“Personal essays keep us tethered to the human experience at a time when everything we know about being human seems to be undergoing a disruptive, at times frightening, transformation.”
Antonio Ruiz-Camacho is teaching a class for the Writers’ League called “How to Conceive and Structure Personal Essays” on May 6 at St. Edward’s University in Austin, TX. This class will help writers learn to pair traditional journalistic methods and structures with the narrative energy of short fiction and memoir in order to craft compelling essays. Read the interview below and visit the class page to learn more.
Scribe: For anyone who is unfamiliar with the term, can you explain what a personal essay is?
Antonio Ruiz-Camacho: A personal essay is usually a brief piece where the author shares in vivid detail a personal moment in her life and how it transformed her or helped her understand something about herself, or the world, she didn’t before. A personal essay is to a memoir in nonfiction what a short story would be to a novel in fiction.
Scribe: What topics do you think make for strong personal essays?
AR: As in any other piece of storytelling, regardless of genre, the best essays combine compelling narrative force with indelible emotional import. As long as an essay has both, it can delve into any topic you may be able to think of – from the intricacies of small talk, to the enrapturing experience of moving to New York from Sacramento, as students enrolled in this class will see in the personal essays written by Karan Mahajan and Joan Didion we’ll be discussing.

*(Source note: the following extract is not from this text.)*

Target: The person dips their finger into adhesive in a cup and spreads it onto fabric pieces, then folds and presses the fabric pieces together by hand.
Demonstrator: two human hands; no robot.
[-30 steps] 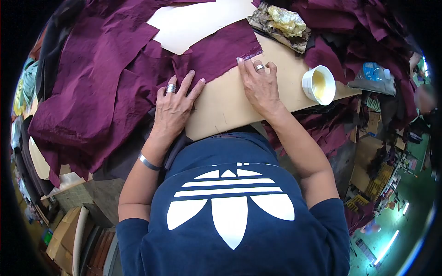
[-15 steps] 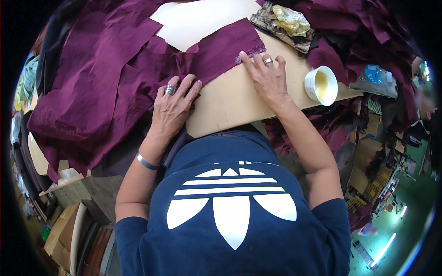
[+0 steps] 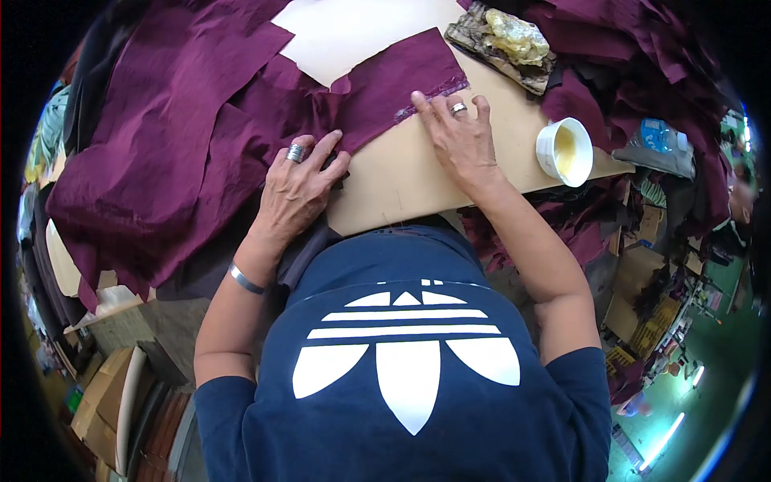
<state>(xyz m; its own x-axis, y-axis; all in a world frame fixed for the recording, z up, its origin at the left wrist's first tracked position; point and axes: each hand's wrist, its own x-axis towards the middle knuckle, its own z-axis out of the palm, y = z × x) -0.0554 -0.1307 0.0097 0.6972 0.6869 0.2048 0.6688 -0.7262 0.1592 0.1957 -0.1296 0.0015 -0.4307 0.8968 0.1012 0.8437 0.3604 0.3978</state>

Scribe: Is there a common slip-up that you notice in personal essays that you want to warn writers away from?
AR: Lack of detail and resonance, inconsequential events, and shallow perspective are always signs of a poorly developed essay. Interesting things happen to all of us all the time, but not every experience – compelling or life-altering as it might be – will translate by itself into a powerful essay. More important than what happened is how such experience is recreated narratively and how its impact on the larger scale of things is insightfully articulated on the page.
Scribe: Is there a market for personal essays? How would someone go about getting their essays published?
AR: Absolutely. Some of the most popular series in The New York Times, like Private Lives and Modern Love, are strictly devoted to featuring personal essays. Most literary journals publish them. If you are interested in publishing a personal essay, regardless of publication, you should pay attention to the topics we, collectively as a society, are discussing, and see if you have a personal, transformative experience that may shed new light on it, that may offer an unexplored or fresh angle to such topic, that may advance its public discussion somehow. But it must have inherent narrative force, its thought-provoking impact on the author must be genuine and not merely a fabrication aimed at producing a piece whose only goal is to get published. Editors, and readers, can easily identify when an essayist is “faking it” – and won’t buy it.
Scribe: Personal essays appear to be a recently popular trend; do you foresee the excitement around them continuing?
AR: Are they? Sure, every now and then we see an essay go viral with the same force of a Joe Biden meme, but Didion’s personal essays turned her into a literary rock star back in the sixties. George Orwell might be en vogue once again for his novel 1984, but back in his day he was a defining essayist who tackled sensitive issues such as colonialism, totalitarianism and social justice – his sharp essays remain as timely as his fiction works. Phillip Lopate’s must-read anthology, The Art of the Personal Essay, opens with a piece by Seneca, a philosopher and writer who was born around the same time as Jesus Christ. Personal essays have been part of our literary tradition for centuries, and I don’t foresee their demise any time soon – just the opposite. The need to connect to a larger experience through storytelling remains as essential as ever, but our increasingly fragmented interaction with the world is rendering us isolated. We’ve never been more connected – and lonelier. Personal essays keep us tethered to the human experience at a time when everything we know about being human seems to be undergoing a disruptive, at times frightening, transformation.
Click here to register for Antonio’s class.
Click here for our current class schedule.
About the Instructor
Antonio Ruiz-Camacho was born and raised in Toluca, Mexico. A former Knight Journalism fellow at Stanford University, a Dobie Paisano fellow in fiction by the University of Texas at Austin and the Texas Institute of Letters, and a Walter E. Dakin fellow in fiction at Sewanee Writers’ Conference, he earned his MFA from The New Writers Project at UT Austin. His work has appeared in The New York Times, Salon, Texas Monthly, The Millions, and elsewhere. His debut story collection Barefoot Dogs won the Jesse H. Jones Award for Best Book of Fiction and was named a Best Book of 2015 by Kirkus Reviews, San Francisco Chronicle, Texas Observer and PRI’s The World. It was published in Spanish translation by the author, and is forthcoming in Dutch. Antonio lives in Austin, Texas, with his family, where he’s currently at work on a novel.